Nesses tempos havia o costume das vizinhas baterem à porta umas das outras, para pedir sal, açúcar ou outra coisa qualquer. A esposa do vizinho informador era useira e vezeira nestas visitas inesperadas. Entrava sem pedir licença e começava a falar e era um problema para a conseguirem calar e pôr da porta para fora. Foi numa dessas visitas que ela descobriu um jovem, que assim que a viu, escondeu o rosto e foi para o quarto. A tia disse que era um sobrinho que tinha acabado de chegar da província e estava pouco à vontade com as pessoas, mas percebeu logo que ela ficou desconfiada e foi por isso que nem quis mais conversas e encurtou a visita.
Era quase hora de jantar e o meu pai estava a ajudar o tio a preparar a massa para as primeiras fornadas de pão, vestido de bata branca e com um pano na cabeça. Mal a vizinha saiu a tia desceu até ao rés de chão, fez sinal para o tio subir e contou-lhe o que se tinha passado. O tio sabia que não tinha muito tempo para "salvar a situação". Quando voltou à padaria olhou para o pai de alto a baixo, vestido de branco e sujo de farinha, e deu-lhe indicações para subir e trocar de roupa com a "visita de casa". O jovem percebeu que estava em perigo e disfarçou-se logo de padeiro. Assim que desceu para a padaria o tio passou-lhe uma encomenda para as mãos e deu-lhe uma morada para fazer aquela "entrega", continuando as suas tarefas diárias.

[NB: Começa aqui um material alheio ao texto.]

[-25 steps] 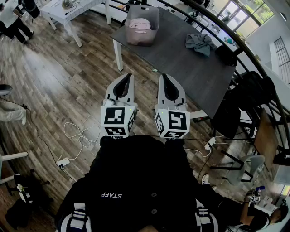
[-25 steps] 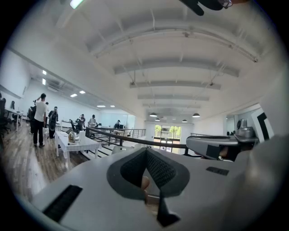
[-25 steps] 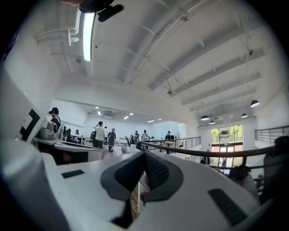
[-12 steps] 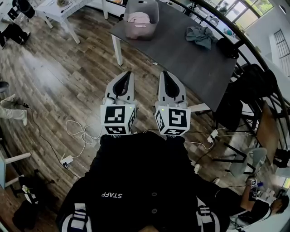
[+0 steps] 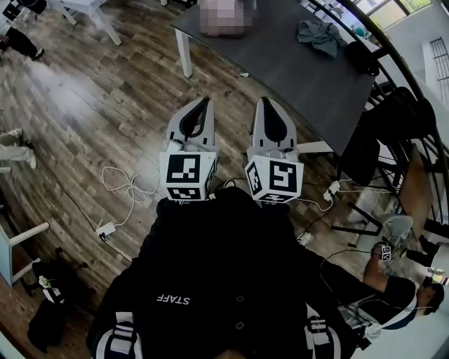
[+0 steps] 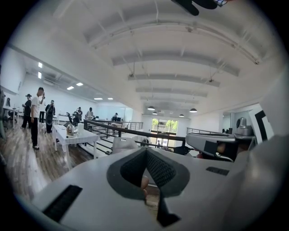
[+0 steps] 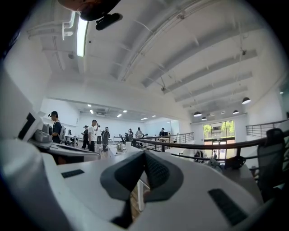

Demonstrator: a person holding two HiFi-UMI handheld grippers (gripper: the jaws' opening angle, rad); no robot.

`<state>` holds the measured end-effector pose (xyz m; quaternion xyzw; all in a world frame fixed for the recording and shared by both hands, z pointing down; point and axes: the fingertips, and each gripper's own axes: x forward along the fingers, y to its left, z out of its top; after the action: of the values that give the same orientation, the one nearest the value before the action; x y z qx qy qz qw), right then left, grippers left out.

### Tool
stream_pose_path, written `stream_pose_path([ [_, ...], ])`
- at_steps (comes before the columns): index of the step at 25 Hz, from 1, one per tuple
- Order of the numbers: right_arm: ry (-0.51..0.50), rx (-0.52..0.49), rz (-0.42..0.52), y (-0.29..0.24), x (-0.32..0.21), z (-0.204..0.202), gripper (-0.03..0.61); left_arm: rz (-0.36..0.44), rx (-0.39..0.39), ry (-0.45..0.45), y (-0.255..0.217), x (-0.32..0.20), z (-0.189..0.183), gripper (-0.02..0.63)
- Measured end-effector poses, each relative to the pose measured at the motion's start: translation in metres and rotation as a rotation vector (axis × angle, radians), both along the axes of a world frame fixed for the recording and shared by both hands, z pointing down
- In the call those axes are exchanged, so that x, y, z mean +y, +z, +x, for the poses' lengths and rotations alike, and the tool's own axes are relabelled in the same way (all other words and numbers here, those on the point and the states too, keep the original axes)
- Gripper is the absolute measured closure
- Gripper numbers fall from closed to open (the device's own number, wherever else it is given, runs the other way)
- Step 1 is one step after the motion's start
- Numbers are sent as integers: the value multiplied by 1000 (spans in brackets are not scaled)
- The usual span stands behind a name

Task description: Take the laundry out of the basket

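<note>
The laundry basket stands at the far end of the dark table, at the top edge of the head view, with its contents too blurred to make out. A grey-blue garment lies loose on the table to its right. My left gripper and right gripper are held side by side over the wooden floor, well short of the table. Both are shut with nothing between the jaws. In the gripper views the left gripper and right gripper point level across the room.
White cables trail over the floor at the left. A white table stands at the top left. Dark chairs stand right of the dark table. A seated person is at the lower right, and a curved railing runs behind the table.
The table and basket have slid toward the top edge of the head view. Both grippers stay shut, side by side, a little lower in the frame.
</note>
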<state>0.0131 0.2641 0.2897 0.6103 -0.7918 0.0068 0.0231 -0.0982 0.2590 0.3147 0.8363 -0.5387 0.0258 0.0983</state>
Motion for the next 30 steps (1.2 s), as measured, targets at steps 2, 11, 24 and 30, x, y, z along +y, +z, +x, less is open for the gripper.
stream_pose_path([
  [2,9,1,-14,7,1,-3,565,-15,-2,8,9,1,-4,614],
  [11,26,15,-46,22,1,-26,565,-60,8,23,27,1,-29,614],
  [24,65,17,-48,26,-12,-21,565,-79,23,-23,36,-11,-62,614],
  [30,61,11,-52,36,-32,-13,565,-87,17,-38,43,-29,-59,614],
])
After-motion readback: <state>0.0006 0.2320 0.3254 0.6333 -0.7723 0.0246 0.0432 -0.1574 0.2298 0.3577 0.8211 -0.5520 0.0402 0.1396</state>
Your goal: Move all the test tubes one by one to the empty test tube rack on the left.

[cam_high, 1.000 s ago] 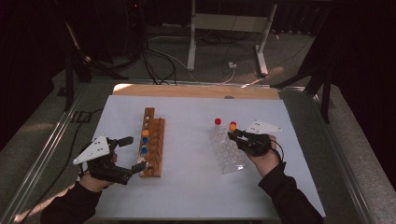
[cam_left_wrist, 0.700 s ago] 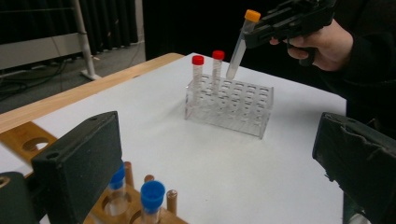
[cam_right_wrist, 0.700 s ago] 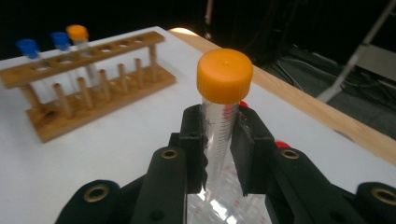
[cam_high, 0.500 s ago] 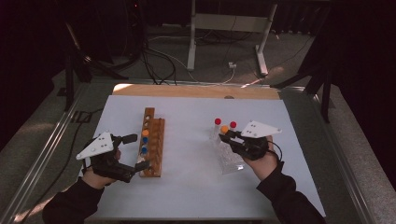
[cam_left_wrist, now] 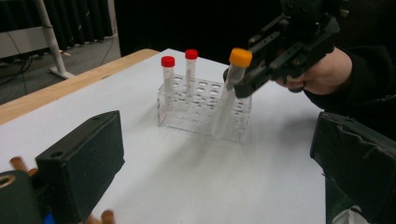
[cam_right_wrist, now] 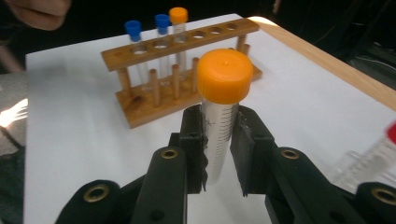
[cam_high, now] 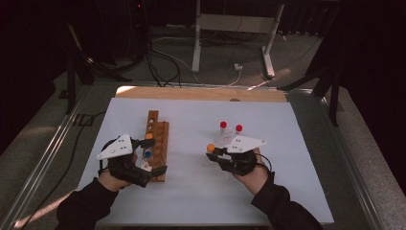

O pai entretanto ficara por casa e um quarto de hora depois receberam a visita esperada de dois homens, que depois de se identificarem e pedirem a identificação do pai e da tia, vasculharam a casa toda. Depois de se certificarem que era verdade o que diziam, foram-se embora deixando alguns avisos e ameaças no ar. Ainda visitaram a padaria (até espreitaram os fornos...), mas o rapaz nessa altura já devia estar longe e em segurança, embora nunca soubessem o que se passou a seguir...
A história do António foi parecida. Alguns movimentos estranhos à volta de uma casa de apoio em Almada, fizeram com que usasse a sua carrinha e uma cómoda para fazer uma entrega de última hora, mas só trocaram de ajudante... a mesma cómoda voltou a descer as escadas de novo. Também deixou o seu "novo ajudante" numa nova morada e não soube mais nada dele...
Sei que me tenho "estendido" um pouco com estas histórias do tempo dos "outros senhores". Mas penso que não havia outra forma de contar estes episódios de outros quotidianos... que mesmo assim, estão muito resumidos.